Ry Cooder – Chavez Ravine
Er mache nur noch selten Platten, sagt Ry Cooder, weil Platten kein Selbstzweck seien, ja Sinn stiften müßten. Weshalb Cooders Kunst wie stets kulturelle Aneignung voraussetzt und die Kenntnis von ethnischen und sozialen Hintergründen. Die er als Eingeborener von Los Angeles mitbringt, auch wenn er noch ein Kind war, ab man das von Chicanos bewohnte Armenviertel Chavez Ravine abriß und dort ein Stadion hochzog, mit dem die Brooklyn Dodgers in die Stadt der Engel gelockt wurden. Eine Geschichte von Gewalt und Ohnmacht, von Idealen und Korruption, in einem vergifteten Klima der Verdächtigung und Verfolgung, des McCarthyismus und des Kalten Krieges. Alles „Don’t Call Me Red“ zu entnehmen, einem der Schlüssel-Tracks dieses Konzept-Albums, der das politische Tauziehen thematisiert, das dröhnende Propagieren einer Slum-freien Stadt, das salbungsvolle Versprechen einer besseren Zukunft ohne Depravation und „rat-in fested homes“, die unterschwelligen Drohungen der Investoren.

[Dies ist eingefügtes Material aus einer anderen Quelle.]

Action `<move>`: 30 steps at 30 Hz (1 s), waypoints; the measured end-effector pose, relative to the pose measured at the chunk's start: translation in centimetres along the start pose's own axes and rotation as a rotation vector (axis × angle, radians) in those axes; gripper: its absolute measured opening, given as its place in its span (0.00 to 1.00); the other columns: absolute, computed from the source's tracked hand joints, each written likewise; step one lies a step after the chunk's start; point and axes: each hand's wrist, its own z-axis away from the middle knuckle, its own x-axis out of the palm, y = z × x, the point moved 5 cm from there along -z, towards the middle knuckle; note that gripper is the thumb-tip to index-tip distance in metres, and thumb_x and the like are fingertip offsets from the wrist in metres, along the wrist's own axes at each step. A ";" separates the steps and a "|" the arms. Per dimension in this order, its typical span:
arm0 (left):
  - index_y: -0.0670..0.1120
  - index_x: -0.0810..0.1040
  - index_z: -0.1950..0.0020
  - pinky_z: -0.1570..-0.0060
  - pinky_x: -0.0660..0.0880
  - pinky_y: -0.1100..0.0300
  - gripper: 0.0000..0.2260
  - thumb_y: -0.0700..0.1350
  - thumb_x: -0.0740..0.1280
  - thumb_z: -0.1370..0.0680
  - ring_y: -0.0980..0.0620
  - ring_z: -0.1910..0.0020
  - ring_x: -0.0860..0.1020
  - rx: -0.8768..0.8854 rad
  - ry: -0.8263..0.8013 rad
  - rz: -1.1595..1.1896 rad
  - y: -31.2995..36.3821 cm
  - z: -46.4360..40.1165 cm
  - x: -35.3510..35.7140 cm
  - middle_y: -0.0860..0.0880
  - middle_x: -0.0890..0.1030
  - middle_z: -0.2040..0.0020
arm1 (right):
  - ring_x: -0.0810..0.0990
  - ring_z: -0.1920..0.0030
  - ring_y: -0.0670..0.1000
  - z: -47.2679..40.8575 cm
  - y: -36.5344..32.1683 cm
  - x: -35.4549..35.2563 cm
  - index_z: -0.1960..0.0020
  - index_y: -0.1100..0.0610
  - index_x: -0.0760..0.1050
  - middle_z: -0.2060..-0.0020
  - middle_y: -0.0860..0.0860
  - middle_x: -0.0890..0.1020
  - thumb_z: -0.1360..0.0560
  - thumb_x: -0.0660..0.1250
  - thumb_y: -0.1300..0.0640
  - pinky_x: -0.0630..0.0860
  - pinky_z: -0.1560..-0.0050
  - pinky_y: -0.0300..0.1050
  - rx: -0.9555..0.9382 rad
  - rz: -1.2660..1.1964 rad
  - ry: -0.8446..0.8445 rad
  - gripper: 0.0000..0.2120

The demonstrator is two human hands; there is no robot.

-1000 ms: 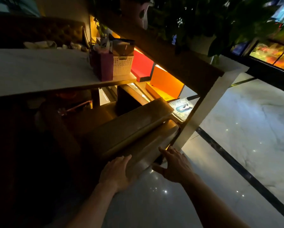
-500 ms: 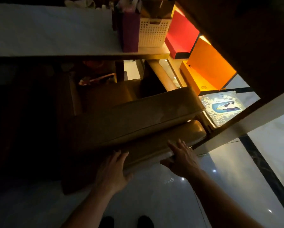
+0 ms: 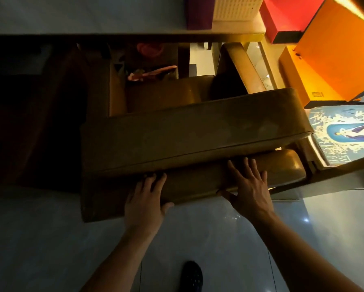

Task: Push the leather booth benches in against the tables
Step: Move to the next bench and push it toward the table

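Hands: our left hand point(image 3: 144, 200) and right hand point(image 3: 248, 189) lie flat and open on the back edge of the bench, holding nothing.
Bench: the brown leather booth bench point(image 3: 193, 133) is right in front of us, partly under the table point(image 3: 92, 15).
Long way: it runs left to right.
Push: straight ahead, both hands equally near.

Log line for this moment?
step: pushing | left hand: flat on brown leather booth bench | right hand: flat on bench | table: ahead
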 end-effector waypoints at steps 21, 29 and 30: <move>0.65 0.55 0.24 0.42 0.75 0.49 0.36 0.67 0.66 0.28 0.50 0.27 0.59 0.079 -0.103 0.085 -13.8 5.6 -1.8 0.60 0.61 0.27 | 0.43 0.20 0.62 9.6 -12.9 4.4 0.21 0.41 0.38 0.19 0.58 0.44 0.28 0.55 0.25 0.53 0.23 0.65 0.092 0.028 -0.090 0.45; 0.65 0.52 0.24 0.42 0.75 0.51 0.35 0.65 0.66 0.26 0.52 0.28 0.58 0.135 -0.124 0.110 -15.9 5.4 -1.6 0.62 0.59 0.26 | 0.36 0.22 0.63 9.7 -14.7 5.5 0.23 0.41 0.32 0.20 0.57 0.39 0.24 0.58 0.31 0.49 0.23 0.68 0.160 0.008 -0.166 0.43; 0.65 0.52 0.24 0.42 0.74 0.51 0.35 0.65 0.66 0.26 0.52 0.28 0.58 0.137 -0.122 0.106 -15.9 5.3 -1.5 0.62 0.59 0.26 | 0.36 0.22 0.63 9.5 -14.6 5.5 0.23 0.41 0.32 0.20 0.57 0.38 0.25 0.58 0.31 0.49 0.23 0.69 0.161 0.016 -0.172 0.44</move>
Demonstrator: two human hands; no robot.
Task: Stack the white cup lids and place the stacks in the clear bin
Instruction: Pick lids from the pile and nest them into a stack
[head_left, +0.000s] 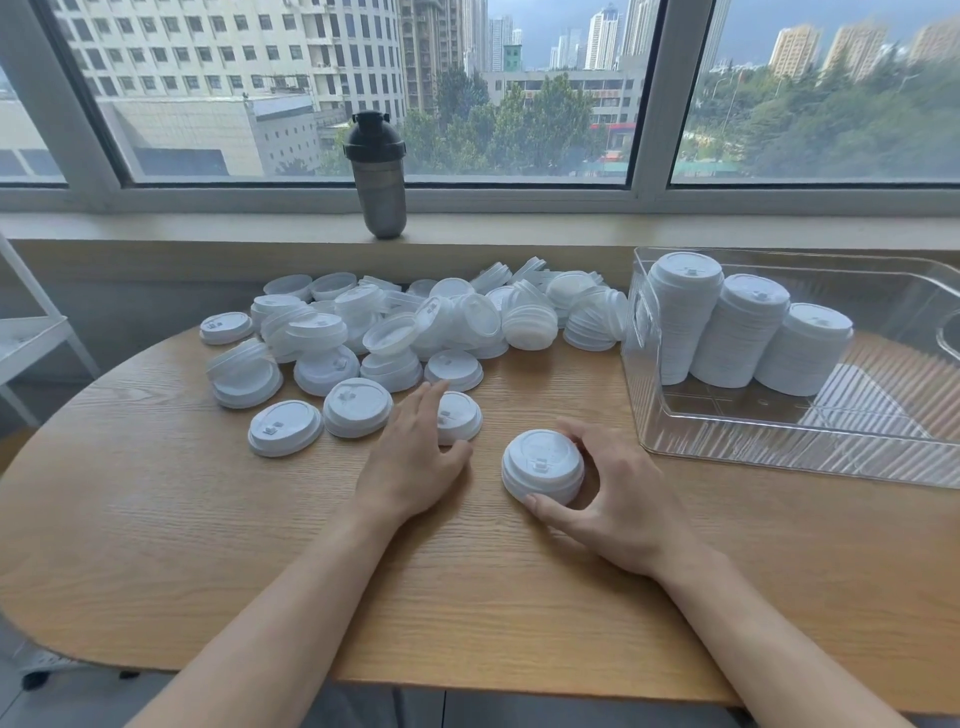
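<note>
Right hand (618, 499) grips a short lid stack (543, 465) on the bench (156, 519), mid-bench. Left hand (415, 457), fingers straight, rests on a single lid (460, 415). Loose lids (415, 327) along far edge. Clear bin (779, 441), far right corner, holds three tall stacks (737, 332).

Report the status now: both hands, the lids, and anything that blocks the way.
Right hand grips short lid stack on table. Left hand open, touching single lid. Three tall stacks in clear bin; path unobstructed.
</note>
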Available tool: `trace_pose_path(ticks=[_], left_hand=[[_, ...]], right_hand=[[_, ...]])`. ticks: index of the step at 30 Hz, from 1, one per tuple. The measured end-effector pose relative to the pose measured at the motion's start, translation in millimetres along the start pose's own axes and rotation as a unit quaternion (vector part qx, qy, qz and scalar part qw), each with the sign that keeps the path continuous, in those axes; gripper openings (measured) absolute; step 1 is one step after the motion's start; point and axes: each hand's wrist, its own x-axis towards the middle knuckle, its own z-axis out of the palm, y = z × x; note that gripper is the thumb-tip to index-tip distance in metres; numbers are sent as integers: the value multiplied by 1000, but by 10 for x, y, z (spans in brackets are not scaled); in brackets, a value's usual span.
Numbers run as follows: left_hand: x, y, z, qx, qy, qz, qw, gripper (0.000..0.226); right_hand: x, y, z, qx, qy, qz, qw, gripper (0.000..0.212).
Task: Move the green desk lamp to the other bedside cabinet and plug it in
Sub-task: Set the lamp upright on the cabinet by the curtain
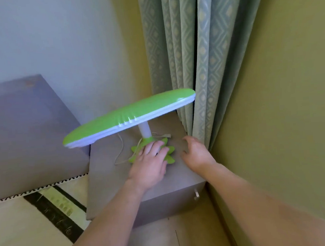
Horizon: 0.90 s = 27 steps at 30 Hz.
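The green desk lamp [128, 117] stands on a grey bedside cabinet [162, 184]. It has a long green and white head, a white stem and a green star-shaped base [169, 158]. Its pale cord [121, 150] lies loose on the cabinet top, left of the base. My left hand [149, 162] rests flat on the base with its fingers spread. My right hand [195, 152] hovers just right of the base, fingers curled and apart, holding nothing. The plug is not clearly visible.
A green patterned curtain [195, 53] hangs right behind the cabinet, touching the lamp head's far end. A grey headboard [27, 132] and the bed with a patterned runner [54, 207] lie to the left. A yellow-green wall [290, 94] closes the right side.
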Motion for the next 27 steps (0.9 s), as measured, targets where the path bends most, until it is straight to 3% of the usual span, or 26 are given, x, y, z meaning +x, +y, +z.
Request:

Cooder zitiert und collagiert, klärt auf und verklärt, nicht primär politisch motiviert, sondern gefangen in wehmütigen Erinnerungen an eine andere, menschlichere Zeit Chavez Ravine, so der Tenor dieses bisweilen zum Sozialromantischen und Heimeligen neigenden Songreigens, war ärmlich, aber kein Ort des Elends. Nicht, bevor das große Geld kam und Keile zwischen die Bewohner trieb, ihnen ihre Identität raubte. „Na na na na na“, säuselt es, Jiving in a poor man’s shangrila“. Cooder gaukelt keine Idylle vor, feiert aber den Gemeinsinn und den Zusammenhalt unter der Zuwanderern: „celebration of a Community“.
Musikalisch ingeniös umgesetzt, mit englisch wie spanisch gesungenen Liedern jener Epoche, mit einem fast vergessenen Tune der Herren Leiber/ Stoller sowie eigens für das Album geschriebenen Songs. Little Willie G, Sänger von Thee Midnighters, kollaborierte mit David Hidalgo von Los Lobos, die Pachuco-Patriarchen Lalo Guerrero und Don Tosti beschwören ihre Jugend, Flaco Jimenez steuert auf „Barrio Viejo“ Conjunto-Flair bei und „In My Town“ ist Chet Baker, glatt und cool und entwurzelt. Am Ende wird’s sentimental. „If you wanna know where a local boy like me is Coming from“, so ein alter Vertriebener, der die stolze Antwort nicht schuldig bleibt: „third base, Dodgers Stadium“. Baseball heilt Wunden.